Neste livro, três pontos "importam aos leitores ávidos e interessados pelo assunto. O primeiro é o resgate histórico da trajetória do ensino superior e da pesquisa científica sobre Turismo, que parecem nos manter acanhados e algemados em paradigmas ultrapassados, armadilhas políticas e grilhões discursivos retrógrados, equivocados ou colonizadores. O segundo é o levantamento, análise e discussão do pensamento de vinte e dois autores que estabeleceram e marcaram o campo do Turismo brasileiro no período de 1970 a 2022, em um debate profícuo entre a teoria e a prática, descortinando a multiplicidade de olhares e questionando o distanciamento entre o que se pesquisa e o que se pratica.
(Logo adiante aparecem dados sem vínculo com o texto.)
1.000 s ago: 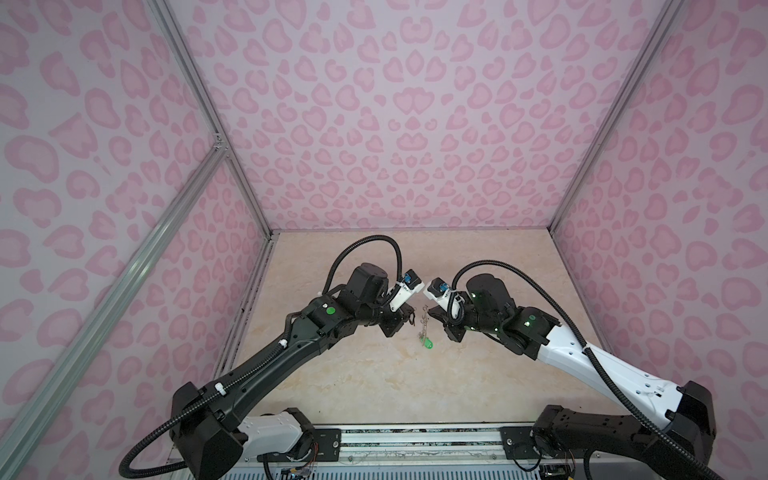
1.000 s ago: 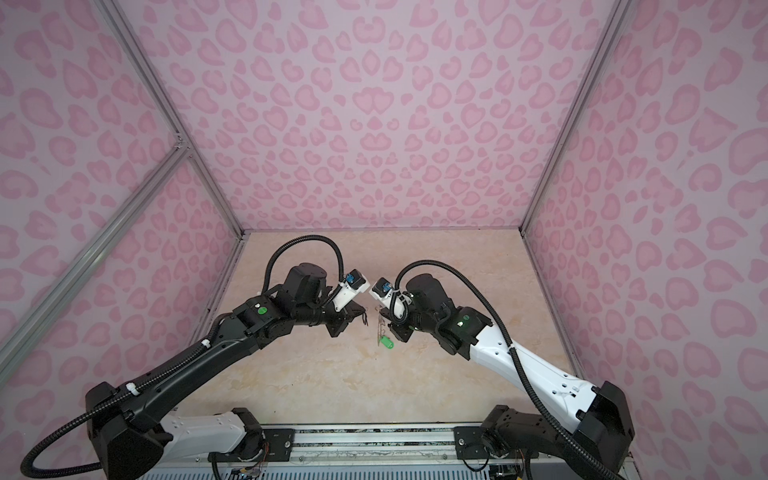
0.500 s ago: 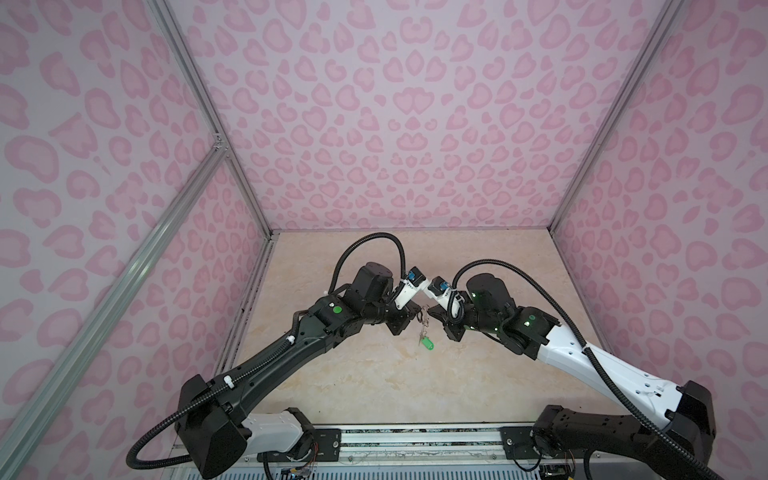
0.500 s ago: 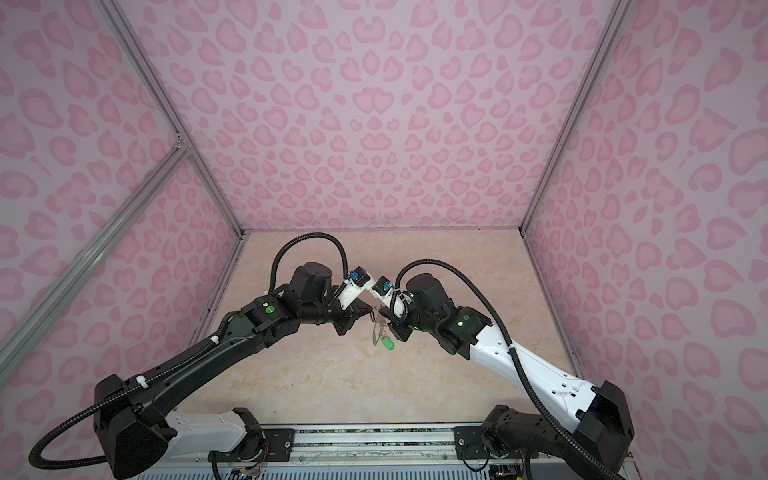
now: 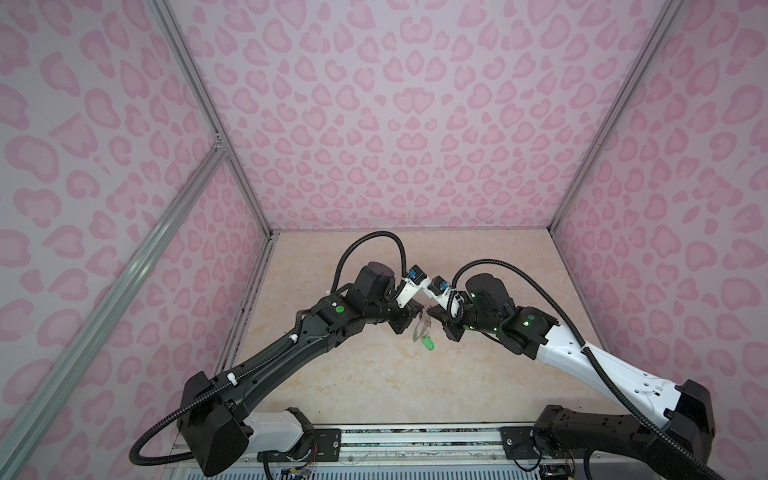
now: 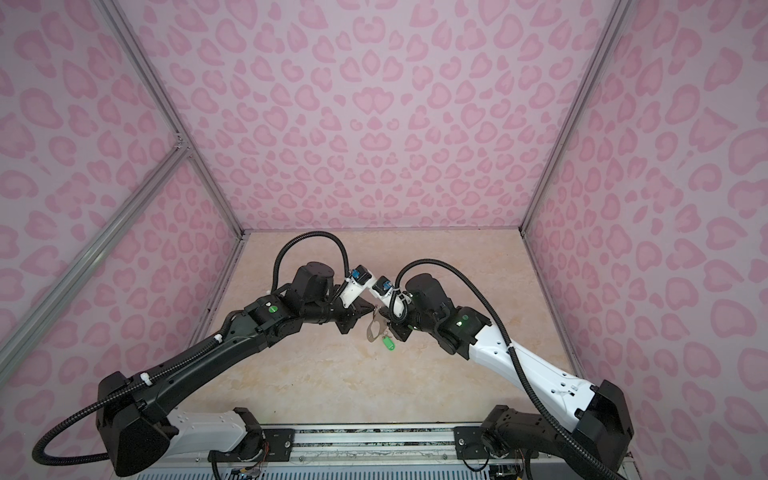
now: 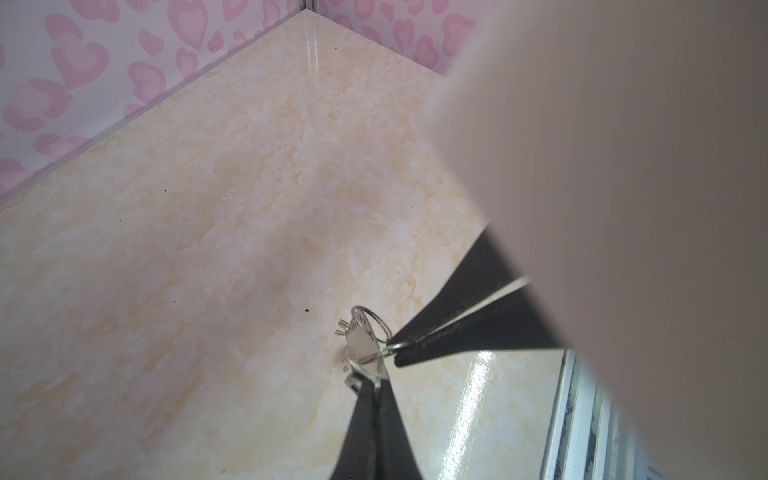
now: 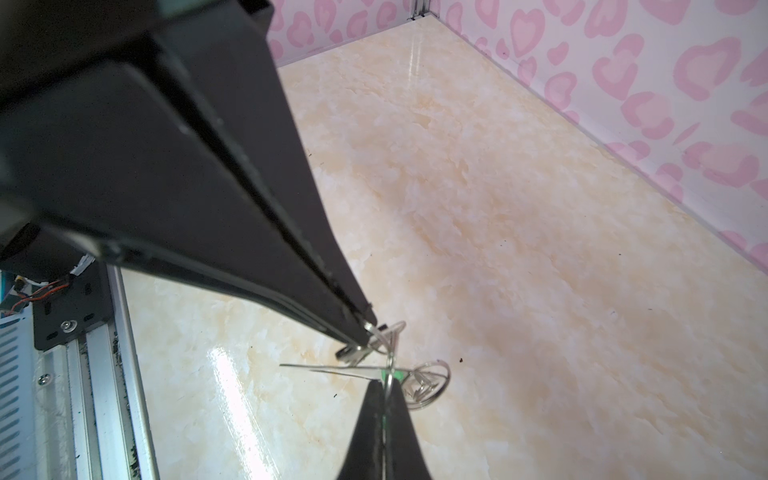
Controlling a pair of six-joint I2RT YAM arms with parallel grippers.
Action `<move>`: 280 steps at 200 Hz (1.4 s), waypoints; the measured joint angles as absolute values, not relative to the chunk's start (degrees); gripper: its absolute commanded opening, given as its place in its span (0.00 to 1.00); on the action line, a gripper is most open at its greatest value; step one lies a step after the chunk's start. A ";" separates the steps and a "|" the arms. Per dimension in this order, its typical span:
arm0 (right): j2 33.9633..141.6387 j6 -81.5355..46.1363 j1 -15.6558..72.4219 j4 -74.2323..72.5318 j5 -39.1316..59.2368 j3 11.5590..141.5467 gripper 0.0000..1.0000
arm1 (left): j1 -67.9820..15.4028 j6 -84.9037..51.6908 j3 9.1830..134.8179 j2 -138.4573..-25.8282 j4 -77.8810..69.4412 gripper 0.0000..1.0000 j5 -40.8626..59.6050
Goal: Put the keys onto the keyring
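The left pincer (image 5: 419, 310) and right pincer (image 5: 431, 318) are both closed, tips almost meeting above mid-bench (image 5: 374, 374). Nearest in both top views, the green tag (image 5: 427, 344) hangs lowest, just under the right pincer; whether it touches the bench I cannot tell. Above it the keyring (image 5: 418, 330) dangles between and below the two tips, its long axis running from them toward the near edge. The right wrist view shows it edge-on. Farther, at the tips, the left pincer grips a silver key (image 7: 360, 345) lying roughly in line with its fingers. The right pincer pinches a wire ring (image 7: 374, 316) looped at that key.
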State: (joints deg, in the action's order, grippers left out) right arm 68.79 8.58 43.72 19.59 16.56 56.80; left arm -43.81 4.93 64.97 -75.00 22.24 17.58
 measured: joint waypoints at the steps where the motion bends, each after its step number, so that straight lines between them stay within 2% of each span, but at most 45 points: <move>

E o terceiro é a apresentação de um modelo investigativo assentado nas lacunas encontradas sobre as pesquisas com a proposta de soluções, um verdadeiro presente ao leitor, além do esperado. Com argúcia e ousadia, os autores apresentam um modelo teórico a ser testado na prática, firmando um compromisso conosco para integrar a geração do conhecimento e a aplicação na realidade, um desafio para nós, estudiosos e pensadores do Turismo brasileiro."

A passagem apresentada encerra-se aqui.